Israeli military officer

Yeftah Norkin (יפתח נורקין; born January 15, 1981) is an IDF officer with the rank of Brigadier General who serves as the commander of the 146th "Hamapatz" Division. Previously he served as the commander of the 7th Armored Brigade, the commander of the Ephraim Brigade (under the Judea and Samaria Division), an operations officer of the Galilee Division and the commander of the 77th battalion.

==Biography==
Norkin was born and raised in Moshav Beit Shaarim. He conscripted to the Israel Defense Forces to the Armored Corps in 1999, and was assigned to the 74th Battalion in the 188th Brigade. He went through a training course as a fighter, a tank commanders' course and an armored officers' course. At the end of the course, he was appointed commander of a tank platoon in Company V in the 77th Battalion in the 7th Brigade. During his position, he commanded an encounter with terrorists in Tulkarm and led the platoon in Operation Defensive Wall.

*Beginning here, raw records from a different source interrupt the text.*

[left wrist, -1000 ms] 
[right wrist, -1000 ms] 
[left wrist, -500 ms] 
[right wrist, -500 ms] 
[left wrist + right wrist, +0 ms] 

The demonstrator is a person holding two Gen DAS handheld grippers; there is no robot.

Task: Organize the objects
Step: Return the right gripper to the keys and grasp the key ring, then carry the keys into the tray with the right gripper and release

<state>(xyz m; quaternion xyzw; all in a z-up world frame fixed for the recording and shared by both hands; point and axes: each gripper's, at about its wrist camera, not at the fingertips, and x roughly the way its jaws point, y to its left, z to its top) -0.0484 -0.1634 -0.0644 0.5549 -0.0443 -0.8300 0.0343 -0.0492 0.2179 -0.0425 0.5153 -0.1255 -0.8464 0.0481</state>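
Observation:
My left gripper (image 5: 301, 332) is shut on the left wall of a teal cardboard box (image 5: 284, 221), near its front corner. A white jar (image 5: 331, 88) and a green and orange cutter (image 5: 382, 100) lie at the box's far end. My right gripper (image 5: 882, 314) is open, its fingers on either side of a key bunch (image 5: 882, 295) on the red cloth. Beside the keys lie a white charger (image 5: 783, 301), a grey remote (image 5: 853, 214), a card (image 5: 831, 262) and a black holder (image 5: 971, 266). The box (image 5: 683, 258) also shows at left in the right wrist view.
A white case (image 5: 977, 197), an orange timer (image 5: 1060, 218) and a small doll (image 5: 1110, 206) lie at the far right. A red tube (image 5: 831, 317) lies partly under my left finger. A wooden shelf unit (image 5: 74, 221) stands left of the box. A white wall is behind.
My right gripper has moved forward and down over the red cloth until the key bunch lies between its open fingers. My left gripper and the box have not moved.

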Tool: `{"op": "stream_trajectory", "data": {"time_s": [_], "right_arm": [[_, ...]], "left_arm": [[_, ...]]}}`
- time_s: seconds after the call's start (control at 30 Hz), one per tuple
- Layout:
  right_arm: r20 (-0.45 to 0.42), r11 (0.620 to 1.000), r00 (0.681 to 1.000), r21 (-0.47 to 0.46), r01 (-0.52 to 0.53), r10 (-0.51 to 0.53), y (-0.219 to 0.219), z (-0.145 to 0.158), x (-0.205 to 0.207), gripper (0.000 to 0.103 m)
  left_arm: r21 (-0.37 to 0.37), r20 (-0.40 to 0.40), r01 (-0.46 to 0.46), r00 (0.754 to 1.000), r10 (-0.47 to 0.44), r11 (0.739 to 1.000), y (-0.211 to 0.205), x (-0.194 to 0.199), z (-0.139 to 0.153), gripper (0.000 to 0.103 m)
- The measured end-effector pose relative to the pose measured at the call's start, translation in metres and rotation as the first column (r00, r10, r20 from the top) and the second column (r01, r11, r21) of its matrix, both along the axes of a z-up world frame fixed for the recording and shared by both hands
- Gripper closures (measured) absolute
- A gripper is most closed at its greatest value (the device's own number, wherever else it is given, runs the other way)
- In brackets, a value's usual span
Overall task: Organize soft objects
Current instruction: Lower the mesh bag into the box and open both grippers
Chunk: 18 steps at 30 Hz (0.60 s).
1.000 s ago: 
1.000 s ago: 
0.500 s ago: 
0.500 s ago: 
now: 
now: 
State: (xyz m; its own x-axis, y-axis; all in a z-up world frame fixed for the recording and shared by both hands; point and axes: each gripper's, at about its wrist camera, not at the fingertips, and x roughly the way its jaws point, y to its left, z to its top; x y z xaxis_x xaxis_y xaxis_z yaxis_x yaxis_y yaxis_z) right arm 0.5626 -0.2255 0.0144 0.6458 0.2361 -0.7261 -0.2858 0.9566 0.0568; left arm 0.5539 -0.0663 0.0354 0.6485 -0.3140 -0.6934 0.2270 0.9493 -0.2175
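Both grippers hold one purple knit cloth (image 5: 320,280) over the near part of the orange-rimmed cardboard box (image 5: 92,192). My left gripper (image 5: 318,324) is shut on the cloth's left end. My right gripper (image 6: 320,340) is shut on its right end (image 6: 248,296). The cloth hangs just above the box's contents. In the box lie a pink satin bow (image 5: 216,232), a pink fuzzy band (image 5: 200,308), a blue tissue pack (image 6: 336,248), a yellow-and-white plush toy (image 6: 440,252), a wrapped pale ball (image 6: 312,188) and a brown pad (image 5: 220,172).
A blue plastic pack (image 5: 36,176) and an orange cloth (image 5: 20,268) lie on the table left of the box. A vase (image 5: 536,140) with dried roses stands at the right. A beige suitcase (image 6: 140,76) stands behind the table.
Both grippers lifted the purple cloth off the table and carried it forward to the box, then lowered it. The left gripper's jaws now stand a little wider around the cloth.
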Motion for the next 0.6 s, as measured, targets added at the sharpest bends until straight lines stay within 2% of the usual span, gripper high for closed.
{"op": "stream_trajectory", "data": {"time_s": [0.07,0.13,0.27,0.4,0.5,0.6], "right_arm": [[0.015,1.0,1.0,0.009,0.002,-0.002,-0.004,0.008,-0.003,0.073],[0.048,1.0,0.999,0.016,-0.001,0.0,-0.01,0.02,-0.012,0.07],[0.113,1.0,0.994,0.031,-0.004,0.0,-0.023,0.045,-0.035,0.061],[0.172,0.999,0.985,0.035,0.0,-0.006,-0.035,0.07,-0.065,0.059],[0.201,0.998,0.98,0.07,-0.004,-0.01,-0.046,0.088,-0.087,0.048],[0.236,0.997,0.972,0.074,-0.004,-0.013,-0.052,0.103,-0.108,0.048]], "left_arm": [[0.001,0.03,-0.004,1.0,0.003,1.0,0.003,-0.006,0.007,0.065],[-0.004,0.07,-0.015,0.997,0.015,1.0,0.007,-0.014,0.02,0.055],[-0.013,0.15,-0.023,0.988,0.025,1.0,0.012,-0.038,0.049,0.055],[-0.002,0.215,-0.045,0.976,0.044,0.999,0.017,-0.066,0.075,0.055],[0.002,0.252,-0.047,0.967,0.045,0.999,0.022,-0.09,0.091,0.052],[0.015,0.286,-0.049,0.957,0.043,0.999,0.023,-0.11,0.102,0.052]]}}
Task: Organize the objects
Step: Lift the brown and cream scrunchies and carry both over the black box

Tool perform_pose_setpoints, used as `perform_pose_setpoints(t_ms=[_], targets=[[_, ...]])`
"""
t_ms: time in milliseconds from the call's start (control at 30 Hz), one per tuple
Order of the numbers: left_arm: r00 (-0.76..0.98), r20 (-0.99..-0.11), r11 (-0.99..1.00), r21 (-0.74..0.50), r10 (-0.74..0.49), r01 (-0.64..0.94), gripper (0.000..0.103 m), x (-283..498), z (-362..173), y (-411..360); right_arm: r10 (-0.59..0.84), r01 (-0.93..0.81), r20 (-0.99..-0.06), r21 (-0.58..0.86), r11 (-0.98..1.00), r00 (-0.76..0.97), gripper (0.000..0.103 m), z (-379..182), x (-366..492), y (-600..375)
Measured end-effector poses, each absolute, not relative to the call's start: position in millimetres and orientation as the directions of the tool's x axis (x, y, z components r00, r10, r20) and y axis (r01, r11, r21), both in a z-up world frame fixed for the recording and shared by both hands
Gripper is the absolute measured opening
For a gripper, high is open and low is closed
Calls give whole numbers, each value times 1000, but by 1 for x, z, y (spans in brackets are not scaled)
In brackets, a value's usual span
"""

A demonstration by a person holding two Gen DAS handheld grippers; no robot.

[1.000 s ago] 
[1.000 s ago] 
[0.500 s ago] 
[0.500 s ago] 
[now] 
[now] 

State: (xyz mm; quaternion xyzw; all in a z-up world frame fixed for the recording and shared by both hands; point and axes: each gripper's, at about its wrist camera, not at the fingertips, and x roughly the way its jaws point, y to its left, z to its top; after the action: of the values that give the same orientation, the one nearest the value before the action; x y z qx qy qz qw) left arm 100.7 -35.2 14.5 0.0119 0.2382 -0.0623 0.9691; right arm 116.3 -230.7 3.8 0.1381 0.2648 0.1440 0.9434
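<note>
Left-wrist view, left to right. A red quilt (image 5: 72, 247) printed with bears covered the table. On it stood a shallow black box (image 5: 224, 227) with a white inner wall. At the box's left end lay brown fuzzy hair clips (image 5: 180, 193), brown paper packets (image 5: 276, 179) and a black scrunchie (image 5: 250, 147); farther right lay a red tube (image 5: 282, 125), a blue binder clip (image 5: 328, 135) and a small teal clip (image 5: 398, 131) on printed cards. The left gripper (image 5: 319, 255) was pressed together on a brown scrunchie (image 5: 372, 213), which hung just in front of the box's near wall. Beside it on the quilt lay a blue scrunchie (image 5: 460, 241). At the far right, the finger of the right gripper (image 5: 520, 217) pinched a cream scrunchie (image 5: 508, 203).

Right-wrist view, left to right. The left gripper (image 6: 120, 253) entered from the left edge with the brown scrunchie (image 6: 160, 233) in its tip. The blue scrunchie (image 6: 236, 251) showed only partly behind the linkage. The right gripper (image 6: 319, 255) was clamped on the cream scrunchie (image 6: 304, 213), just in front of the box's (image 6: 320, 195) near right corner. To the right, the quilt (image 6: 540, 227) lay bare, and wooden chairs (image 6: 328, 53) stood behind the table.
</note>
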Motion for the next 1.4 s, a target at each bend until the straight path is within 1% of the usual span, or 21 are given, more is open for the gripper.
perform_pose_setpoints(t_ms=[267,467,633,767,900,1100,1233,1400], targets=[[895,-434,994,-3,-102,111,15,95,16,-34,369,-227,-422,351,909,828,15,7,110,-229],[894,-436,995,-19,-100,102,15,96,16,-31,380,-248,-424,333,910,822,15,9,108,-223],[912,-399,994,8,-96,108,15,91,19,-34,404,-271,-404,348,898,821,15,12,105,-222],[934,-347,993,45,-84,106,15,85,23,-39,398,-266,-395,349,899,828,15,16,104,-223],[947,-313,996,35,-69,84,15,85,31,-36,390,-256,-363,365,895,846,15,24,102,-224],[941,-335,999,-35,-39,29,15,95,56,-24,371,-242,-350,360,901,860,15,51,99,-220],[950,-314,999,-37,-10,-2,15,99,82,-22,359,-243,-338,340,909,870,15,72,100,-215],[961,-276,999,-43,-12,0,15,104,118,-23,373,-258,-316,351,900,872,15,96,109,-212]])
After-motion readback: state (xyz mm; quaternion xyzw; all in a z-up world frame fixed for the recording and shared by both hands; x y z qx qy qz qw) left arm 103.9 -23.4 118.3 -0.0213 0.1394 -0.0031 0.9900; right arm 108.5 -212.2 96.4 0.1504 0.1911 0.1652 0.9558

He later served as a team commander in the Armored Officers Course. He was later appointed commander of the 77th Battalion between 2004 and 2005–2006, he led the company in operational activity in the Gaza Strip until the withdrawal from the Gaza Strip. At the end of the position he was released from the IDF. After the Second Lebanon War, he returned to service, underwent an infantry conversion and was appointed commander of the 7th PALSAR unit between the years 2007–2009, and led it in combat, among other things, in Operation Cast Lead. He then went on to study for a bachelor's degree in law, during which he was asked to return to the service and be appointed head of the staff of the commander of the Southern Command, Tal Russo, and served in the position between 2010 and 2012.

In 2015, he was promoted to the rank of lieutenant colonel and appointed commander of the 77th battalion. He held his position until 2017. After that, he was appointed operations officer of the Galilee Division, and served in the position between 2017 and 2019, among other things in the Operation Northern Shield. On August 14, 2019, he was promoted to the rank of colonel and appointed commander of the Ephraim Brigade, a position he completed on August 10, 2021. On October 3, 2021, he was appointed commander of the 7th Brigade. On July 13, 2023, he completed the This is his role and he went to study.

In June 2024, it was decided that Norkin would be appointed commander of the 146th "Mapatz" Division and be promoted to the rank of Brigadier General and in July 2024 he assumed the position.

Norkin is married and has two children. He holds bachelor's degree in law from Ono Academic College and a master's degree in national security from the University of Haifa. His cousin is the former commander of the Israeli Air Force, Amikam Norkin.